Every line below that includes the word "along" needs to be copied.
------
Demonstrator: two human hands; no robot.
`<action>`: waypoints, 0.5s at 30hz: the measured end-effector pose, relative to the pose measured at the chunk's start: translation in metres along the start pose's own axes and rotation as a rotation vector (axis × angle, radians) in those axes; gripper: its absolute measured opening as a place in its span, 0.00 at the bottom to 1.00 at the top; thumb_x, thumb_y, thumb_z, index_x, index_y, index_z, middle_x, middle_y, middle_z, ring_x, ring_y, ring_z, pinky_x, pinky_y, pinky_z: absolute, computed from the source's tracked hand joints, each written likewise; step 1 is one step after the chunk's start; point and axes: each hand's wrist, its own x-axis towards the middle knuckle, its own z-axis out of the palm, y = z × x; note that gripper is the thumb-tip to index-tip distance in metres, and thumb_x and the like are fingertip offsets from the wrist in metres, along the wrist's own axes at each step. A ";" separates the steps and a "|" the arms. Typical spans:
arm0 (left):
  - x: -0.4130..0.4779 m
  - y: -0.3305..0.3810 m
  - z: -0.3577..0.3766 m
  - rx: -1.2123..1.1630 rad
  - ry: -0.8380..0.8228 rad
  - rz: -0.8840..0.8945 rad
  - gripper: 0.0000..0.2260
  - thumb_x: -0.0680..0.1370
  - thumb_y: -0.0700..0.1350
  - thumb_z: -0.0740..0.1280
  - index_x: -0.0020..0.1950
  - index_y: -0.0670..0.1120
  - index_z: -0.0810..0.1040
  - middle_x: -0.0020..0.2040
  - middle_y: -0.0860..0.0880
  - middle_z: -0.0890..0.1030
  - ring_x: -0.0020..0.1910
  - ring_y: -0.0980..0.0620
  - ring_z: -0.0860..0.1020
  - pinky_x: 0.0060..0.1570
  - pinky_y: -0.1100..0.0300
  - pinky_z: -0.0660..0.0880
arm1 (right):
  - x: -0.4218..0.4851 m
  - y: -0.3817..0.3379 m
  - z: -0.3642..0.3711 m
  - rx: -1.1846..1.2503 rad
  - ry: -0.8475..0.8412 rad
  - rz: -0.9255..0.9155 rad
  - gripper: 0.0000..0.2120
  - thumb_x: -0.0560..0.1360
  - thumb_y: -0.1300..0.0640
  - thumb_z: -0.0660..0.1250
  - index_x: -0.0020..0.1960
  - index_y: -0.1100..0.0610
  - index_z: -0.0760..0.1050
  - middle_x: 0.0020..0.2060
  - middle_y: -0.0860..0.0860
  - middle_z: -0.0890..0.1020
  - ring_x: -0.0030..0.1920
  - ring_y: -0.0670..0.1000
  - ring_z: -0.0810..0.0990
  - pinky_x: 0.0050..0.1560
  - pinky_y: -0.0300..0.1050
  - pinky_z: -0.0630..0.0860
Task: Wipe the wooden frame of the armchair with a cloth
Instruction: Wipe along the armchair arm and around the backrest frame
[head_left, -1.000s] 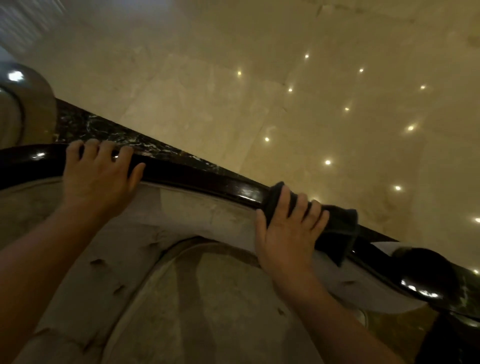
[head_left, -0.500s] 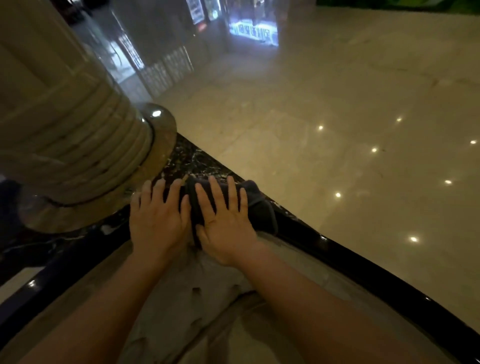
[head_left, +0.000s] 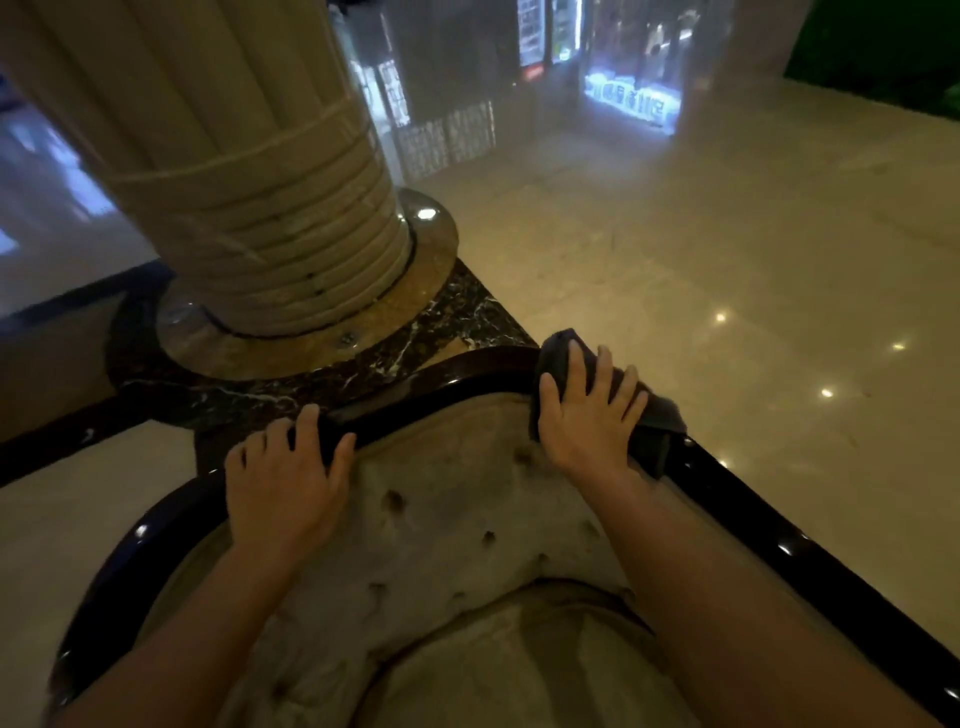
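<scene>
Left hand (head_left: 283, 488): fingers curled over the dark wooden frame (head_left: 447, 392) at the top of the chair back, gripping bare wood, no cloth under it. Looks like a steadying hold.

Between the two hands: the glossy rail curves on; below the fingers, pale tufted upholstery (head_left: 441, 519), soft, best kept clear of.

Right hand (head_left: 587, 415): fingers spread flat, thumb hooked on the near side, pressing a dark cloth (head_left: 657, 423) folded over the rail. The cloth is limp and likely light; the polished rail is stiff and probably slick, so press from above.

Beyond the fingertips: a fluted column (head_left: 249, 197) on a marble plinth (head_left: 415, 332) stands close behind the chair, crowding the rail's far side. Shiny floor (head_left: 727, 270) to the right, open.
</scene>
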 end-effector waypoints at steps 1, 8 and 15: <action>-0.004 -0.017 0.001 0.005 0.003 -0.001 0.29 0.81 0.63 0.50 0.73 0.45 0.68 0.65 0.39 0.77 0.63 0.37 0.75 0.64 0.41 0.69 | 0.000 -0.020 0.005 -0.047 -0.014 -0.086 0.29 0.82 0.38 0.42 0.80 0.44 0.45 0.81 0.53 0.47 0.79 0.63 0.39 0.75 0.63 0.34; -0.046 -0.145 0.022 -0.116 -0.077 -0.234 0.30 0.80 0.64 0.51 0.78 0.49 0.58 0.72 0.39 0.70 0.67 0.36 0.71 0.63 0.40 0.70 | -0.048 -0.144 0.048 -0.181 -0.122 -0.556 0.29 0.80 0.37 0.38 0.78 0.44 0.56 0.79 0.54 0.57 0.79 0.64 0.43 0.74 0.65 0.35; -0.116 -0.196 0.046 -0.275 -0.087 -0.334 0.33 0.80 0.64 0.53 0.80 0.50 0.49 0.74 0.39 0.66 0.66 0.37 0.72 0.58 0.40 0.74 | -0.152 -0.234 0.100 -0.336 -0.225 -0.831 0.28 0.82 0.40 0.41 0.81 0.47 0.46 0.80 0.56 0.53 0.78 0.66 0.42 0.74 0.67 0.33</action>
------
• **RESPONSE AREA**
`<action>`: waypoints, 0.5s at 30hz: the measured end-effector pose, relative to the pose measured at the chunk's start: translation in metres along the start pose's own axes and rotation as a rotation vector (axis × angle, radians) in those axes; gripper: its absolute measured opening as a place in its span, 0.00 at the bottom to 1.00 at the top; thumb_x, thumb_y, thumb_z, index_x, index_y, index_z, middle_x, middle_y, middle_z, ring_x, ring_y, ring_z, pinky_x, pinky_y, pinky_z: absolute, computed from the source's tracked hand joints, each written likewise; step 1 is one step after the chunk's start; point and axes: each hand's wrist, its own x-axis towards the middle knuckle, its own z-axis out of the palm, y = z × x; note that gripper is the thumb-tip to index-tip distance in metres, and thumb_x and the like are fingertip offsets from the wrist in metres, along the wrist's own axes at each step. A ";" separates the steps and a "|" the arms. Typical spans:
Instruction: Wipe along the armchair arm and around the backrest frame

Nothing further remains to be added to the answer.